- [EXERCISE] In the material below, find each line with the string "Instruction" and copy it.

- [RAW DATA]

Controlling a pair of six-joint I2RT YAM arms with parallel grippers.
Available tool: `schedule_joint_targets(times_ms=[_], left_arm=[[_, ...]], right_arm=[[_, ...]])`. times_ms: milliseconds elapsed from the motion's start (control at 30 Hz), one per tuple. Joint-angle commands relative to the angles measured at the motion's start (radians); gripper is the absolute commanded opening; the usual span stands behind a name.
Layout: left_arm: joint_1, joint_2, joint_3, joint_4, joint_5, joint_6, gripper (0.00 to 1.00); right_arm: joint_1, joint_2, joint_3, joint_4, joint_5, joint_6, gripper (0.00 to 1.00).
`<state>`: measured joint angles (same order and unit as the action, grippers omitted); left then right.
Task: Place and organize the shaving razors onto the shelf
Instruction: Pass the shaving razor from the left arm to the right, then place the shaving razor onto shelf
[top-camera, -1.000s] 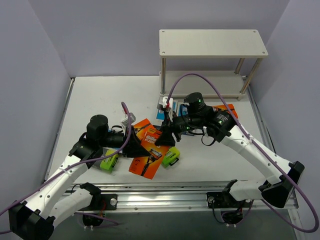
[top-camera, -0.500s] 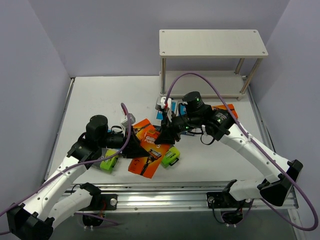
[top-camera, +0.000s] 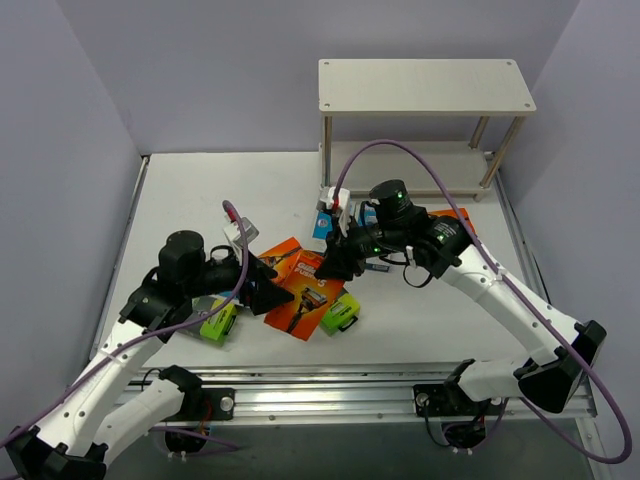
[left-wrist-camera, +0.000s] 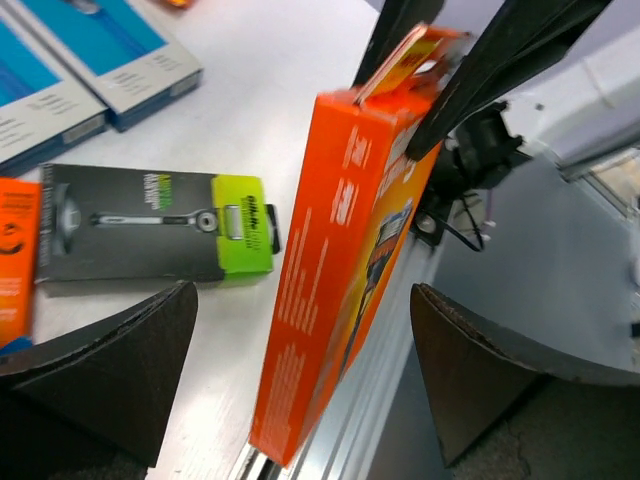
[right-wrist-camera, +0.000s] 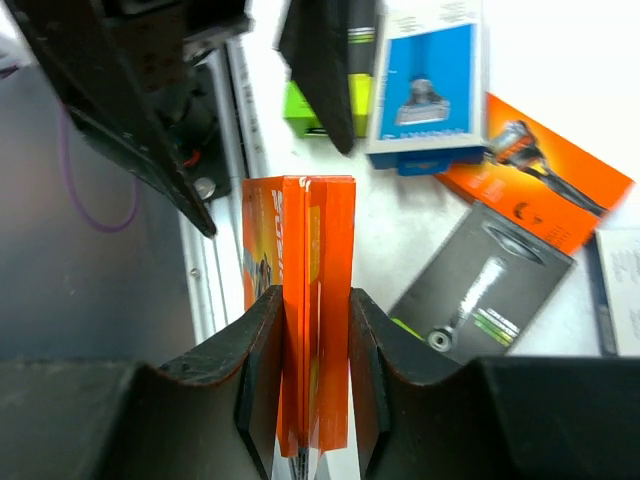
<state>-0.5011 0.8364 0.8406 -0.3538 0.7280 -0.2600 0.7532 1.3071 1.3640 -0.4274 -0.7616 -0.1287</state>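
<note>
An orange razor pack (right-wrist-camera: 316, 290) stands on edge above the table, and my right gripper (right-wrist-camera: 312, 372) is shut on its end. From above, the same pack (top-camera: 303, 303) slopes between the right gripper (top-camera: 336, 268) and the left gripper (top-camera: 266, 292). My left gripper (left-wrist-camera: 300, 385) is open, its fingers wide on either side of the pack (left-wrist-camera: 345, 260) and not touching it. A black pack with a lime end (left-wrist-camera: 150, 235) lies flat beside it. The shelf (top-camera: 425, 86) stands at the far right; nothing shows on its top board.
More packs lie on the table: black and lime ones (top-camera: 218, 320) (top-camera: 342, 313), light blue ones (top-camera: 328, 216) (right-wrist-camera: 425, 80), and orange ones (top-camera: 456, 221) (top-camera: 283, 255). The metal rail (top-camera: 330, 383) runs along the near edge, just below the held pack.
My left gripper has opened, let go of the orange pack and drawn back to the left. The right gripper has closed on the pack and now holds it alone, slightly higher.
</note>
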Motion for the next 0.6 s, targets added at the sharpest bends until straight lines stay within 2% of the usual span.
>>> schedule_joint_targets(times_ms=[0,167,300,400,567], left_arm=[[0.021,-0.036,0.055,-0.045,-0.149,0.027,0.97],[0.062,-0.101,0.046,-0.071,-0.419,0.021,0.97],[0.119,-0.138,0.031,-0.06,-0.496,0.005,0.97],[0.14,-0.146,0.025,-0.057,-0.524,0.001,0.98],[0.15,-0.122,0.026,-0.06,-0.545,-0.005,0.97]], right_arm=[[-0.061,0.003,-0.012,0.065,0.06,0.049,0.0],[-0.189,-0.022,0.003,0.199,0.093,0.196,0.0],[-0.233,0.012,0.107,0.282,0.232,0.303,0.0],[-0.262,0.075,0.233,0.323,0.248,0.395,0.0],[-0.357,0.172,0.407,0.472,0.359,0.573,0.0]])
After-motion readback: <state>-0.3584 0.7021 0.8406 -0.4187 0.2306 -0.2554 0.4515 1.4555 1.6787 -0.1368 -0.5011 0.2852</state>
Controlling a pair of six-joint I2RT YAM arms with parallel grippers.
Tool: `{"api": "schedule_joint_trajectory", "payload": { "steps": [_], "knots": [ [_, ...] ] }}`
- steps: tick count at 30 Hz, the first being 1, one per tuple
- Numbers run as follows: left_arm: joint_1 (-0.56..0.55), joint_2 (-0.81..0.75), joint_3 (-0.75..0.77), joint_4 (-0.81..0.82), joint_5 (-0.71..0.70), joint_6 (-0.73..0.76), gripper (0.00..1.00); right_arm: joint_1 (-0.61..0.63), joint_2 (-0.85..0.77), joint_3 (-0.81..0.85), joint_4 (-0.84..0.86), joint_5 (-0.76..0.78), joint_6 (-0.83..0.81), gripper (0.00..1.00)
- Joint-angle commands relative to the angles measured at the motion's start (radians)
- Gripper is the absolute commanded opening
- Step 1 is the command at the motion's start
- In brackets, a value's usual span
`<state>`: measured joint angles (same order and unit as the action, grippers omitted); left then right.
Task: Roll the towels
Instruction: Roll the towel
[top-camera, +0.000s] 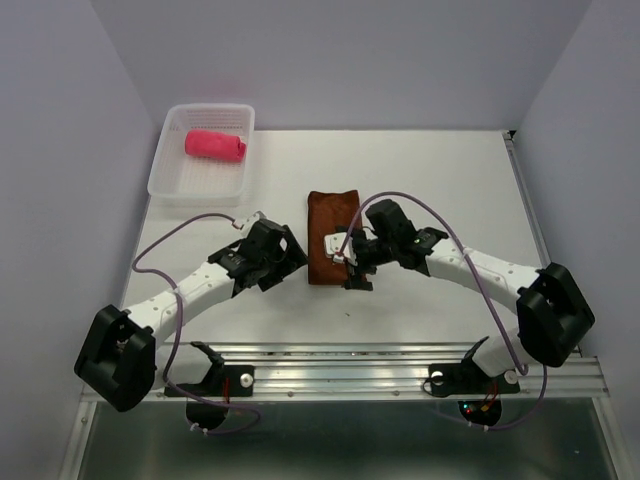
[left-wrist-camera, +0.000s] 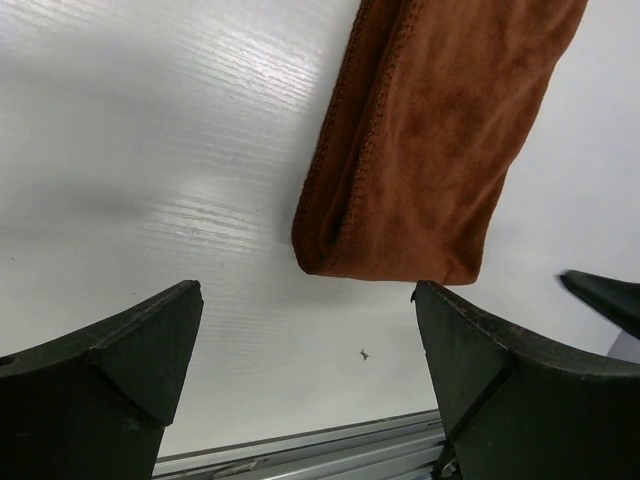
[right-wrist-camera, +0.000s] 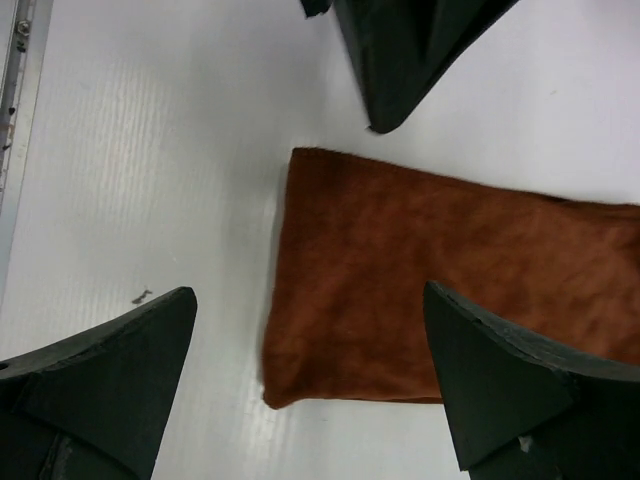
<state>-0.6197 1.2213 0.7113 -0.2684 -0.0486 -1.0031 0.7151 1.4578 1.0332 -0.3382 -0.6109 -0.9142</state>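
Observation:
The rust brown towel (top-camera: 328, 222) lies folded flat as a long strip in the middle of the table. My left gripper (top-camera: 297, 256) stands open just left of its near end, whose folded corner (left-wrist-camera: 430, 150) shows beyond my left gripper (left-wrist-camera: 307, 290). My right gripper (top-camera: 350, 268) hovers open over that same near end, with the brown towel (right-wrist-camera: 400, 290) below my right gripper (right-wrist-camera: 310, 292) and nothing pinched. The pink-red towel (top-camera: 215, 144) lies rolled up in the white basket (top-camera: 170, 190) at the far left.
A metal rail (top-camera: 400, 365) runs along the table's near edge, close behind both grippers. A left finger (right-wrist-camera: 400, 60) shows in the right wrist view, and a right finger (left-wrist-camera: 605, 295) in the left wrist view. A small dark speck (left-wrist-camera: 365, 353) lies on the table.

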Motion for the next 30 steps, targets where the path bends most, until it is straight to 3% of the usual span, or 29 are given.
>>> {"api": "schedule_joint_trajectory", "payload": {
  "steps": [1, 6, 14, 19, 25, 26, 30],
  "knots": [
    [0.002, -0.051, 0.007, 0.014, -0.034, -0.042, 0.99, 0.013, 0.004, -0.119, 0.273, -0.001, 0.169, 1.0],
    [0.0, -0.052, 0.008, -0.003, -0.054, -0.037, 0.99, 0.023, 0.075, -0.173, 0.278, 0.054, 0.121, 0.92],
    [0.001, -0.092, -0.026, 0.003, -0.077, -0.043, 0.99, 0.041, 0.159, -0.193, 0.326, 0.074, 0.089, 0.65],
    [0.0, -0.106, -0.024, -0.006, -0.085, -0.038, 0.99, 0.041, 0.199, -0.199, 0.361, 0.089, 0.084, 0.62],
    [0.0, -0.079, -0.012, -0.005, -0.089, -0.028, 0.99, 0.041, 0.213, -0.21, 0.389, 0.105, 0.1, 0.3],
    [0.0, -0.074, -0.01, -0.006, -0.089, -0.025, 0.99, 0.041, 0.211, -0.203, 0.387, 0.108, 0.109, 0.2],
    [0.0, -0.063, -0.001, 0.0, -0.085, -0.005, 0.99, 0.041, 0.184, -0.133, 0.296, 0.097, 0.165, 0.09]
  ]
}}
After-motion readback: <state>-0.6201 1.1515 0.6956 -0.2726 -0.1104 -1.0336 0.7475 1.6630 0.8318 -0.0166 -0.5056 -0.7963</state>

- [SOLUTION FOR THIS TASK]
Instruction: Pass the shaving razor from the left arm to the right, then place the shaving razor onto shelf
Instruction: Roll the towel

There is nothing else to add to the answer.